How to complete this task — Your task is to repeat all of the data exactly while excluding the pictures.

(Data segment)

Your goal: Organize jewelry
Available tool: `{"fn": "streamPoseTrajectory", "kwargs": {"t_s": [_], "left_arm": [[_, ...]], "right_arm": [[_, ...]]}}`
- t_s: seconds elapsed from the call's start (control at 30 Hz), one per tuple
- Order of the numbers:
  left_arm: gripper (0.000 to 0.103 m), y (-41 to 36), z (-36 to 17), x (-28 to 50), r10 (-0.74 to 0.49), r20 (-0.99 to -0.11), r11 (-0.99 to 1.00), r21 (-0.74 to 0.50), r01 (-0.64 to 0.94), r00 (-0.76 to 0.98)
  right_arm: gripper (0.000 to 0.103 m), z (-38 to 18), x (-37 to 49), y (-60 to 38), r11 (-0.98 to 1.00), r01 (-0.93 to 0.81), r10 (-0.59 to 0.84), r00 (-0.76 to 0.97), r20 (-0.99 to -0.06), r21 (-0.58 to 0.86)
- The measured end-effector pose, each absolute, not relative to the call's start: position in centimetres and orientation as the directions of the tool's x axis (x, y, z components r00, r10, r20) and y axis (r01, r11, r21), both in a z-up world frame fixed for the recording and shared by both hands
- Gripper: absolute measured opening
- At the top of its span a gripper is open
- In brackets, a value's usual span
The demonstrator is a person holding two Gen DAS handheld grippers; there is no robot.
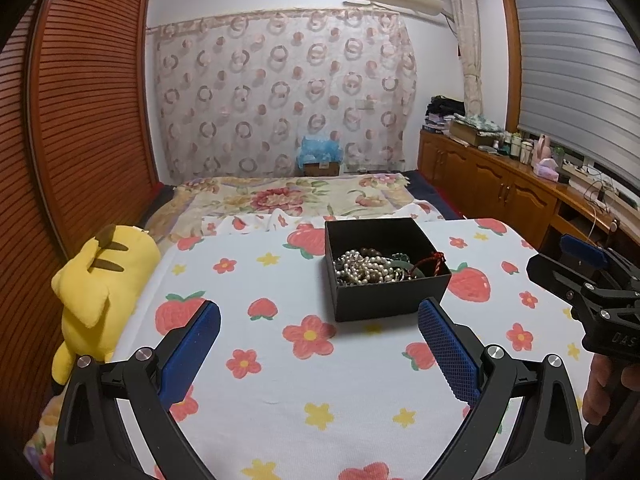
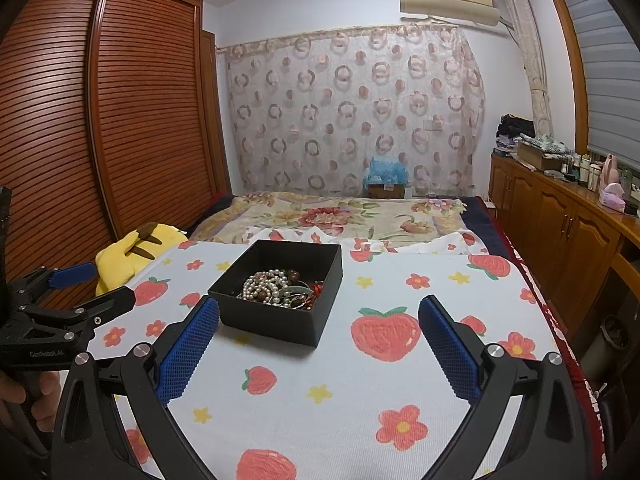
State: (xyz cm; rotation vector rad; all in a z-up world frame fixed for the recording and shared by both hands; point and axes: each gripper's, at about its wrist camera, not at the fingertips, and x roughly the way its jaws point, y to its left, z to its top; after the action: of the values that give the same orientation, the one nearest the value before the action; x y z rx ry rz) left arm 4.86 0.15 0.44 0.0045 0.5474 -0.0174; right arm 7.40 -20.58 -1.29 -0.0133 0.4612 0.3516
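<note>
Your left gripper (image 1: 319,322) is spread wide, blue pads (image 1: 191,354) well apart, nothing between them. It hangs over the cloth (image 1: 280,392), a white sheet printed with strawberries and flowers.

The box (image 1: 390,296), black and lidless, sits on the cloth just ahead of this gripper and a little to its right, beyond the right fingertip and not touching it. Inside lies a tangle: pearls (image 1: 362,268) toward the left, darker beads and a green piece behind them, a red cord (image 1: 434,261) at the right wall. I cannot separate the pieces further.

Your right gripper (image 2: 319,320) is likewise spread, empty. From its view the box (image 2: 276,320) stands ahead and to the left; its near corner is just beside the left fingertip (image 2: 200,332), though I cannot tell whether they touch. The pearls (image 2: 264,286) show clearly at this angle.

Each gripper appears in the other's view: the right one (image 1: 588,280) at the far right edge of the left view, the left one (image 2: 80,292) at the far left edge of the right view.

A yellow plush (image 1: 100,284) lies at the cloth's left edge, well left of the left gripper. Beyond the box lies a floral blanket (image 1: 296,196).
</note>
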Motion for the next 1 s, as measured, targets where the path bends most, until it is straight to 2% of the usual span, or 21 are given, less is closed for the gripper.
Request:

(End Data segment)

Exercise response —
Your goal: Organize jewelry
Available tool: `{"fn": "streamPoseTrajectory", "kwargs": {"t_s": [_], "left_arm": [[_, ...]], "right_arm": [[_, ...]]}}`
- t_s: seconds elapsed from the call's start (control at 30 Hz), one per tuple
- Order of the numbers:
  left_arm: gripper (0.000 to 0.103 m), y (-41 to 36), z (-36 to 17), x (-28 to 50), r10 (-0.74 to 0.49), r20 (-0.99 to -0.11), r11 (-0.99 to 1.00), r21 (-0.74 to 0.50), r01 (-0.64 to 0.94), r00 (-0.76 to 0.98)
  right_arm: gripper (0.000 to 0.103 m), z (-38 to 18), x (-37 to 49), y (-60 to 38), r11 (-0.98 to 1.00), r01 (-0.93 to 0.81), r10 (-0.59 to 0.84), r00 (-0.76 to 0.97), r20 (-0.99 to -0.06), r21 (-0.58 to 0.86)
- The measured end-effector pose, each absolute, not relative to the call's start: position in centimetres and orientation as the directions of the tool's x axis (x, y, z components r00, r10, r20) and y axis (r01, r11, r21), both in a z-up world frame fixed for the recording and shared by both hands
- Gripper: absolute measured opening
- At the top of its span a gripper is open
- In brackets, a value's usual span
The demonstrator is a person holding two Gen DAS handheld grippers; there is no robot.
State: (xyz cm; rotation vector rad; all in a z-up world frame fixed for the recording and shared by both hands; point and axes: each gripper's, at about its wrist camera, not at the fingertips, and x roughly the way its jaws point, y to its left, z to its top; after the action: of the values that give the same orientation, the one nearest the value before the action; x y z rx ry rz) left arm 4.86 0.15 0.44 0.0045 0.5474 -0.0174; right arm 7.40 -20.58 -1.29 -0.0133 0.4612 0.3516
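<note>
Your left gripper (image 1: 319,322) is spread wide, blue pads (image 1: 191,354) well apart, nothing between them. It hangs over the cloth (image 1: 280,392), a white sheet printed with strawberries and flowers.

The box (image 1: 390,296), black and lidless, sits on the cloth just ahead of this gripper and a little to its right, beyond the right fingertip and not touching it. Inside lies a tangle: pearls (image 1: 362,268) toward the left, darker beads and a green piece behind them, a red cord (image 1: 434,261) at the right wall. I cannot separate the pieces further.

Your right gripper (image 2: 319,320) is likewise spread, empty. From its view the box (image 2: 276,320) stands ahead and to the left; its near corner is just beside the left fingertip (image 2: 200,332), though I cannot tell whether they touch. The pearls (image 2: 264,286) show clearly at this angle.

Each gripper appears in the other's view: the right one (image 1: 588,280) at the far right edge of the left view, the left one (image 2: 80,292) at the far left edge of the right view.

A yellow plush (image 1: 100,284) lies at the cloth's left edge, well left of the left gripper. Beyond the box lies a floral blanket (image 1: 296,196).
</note>
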Motion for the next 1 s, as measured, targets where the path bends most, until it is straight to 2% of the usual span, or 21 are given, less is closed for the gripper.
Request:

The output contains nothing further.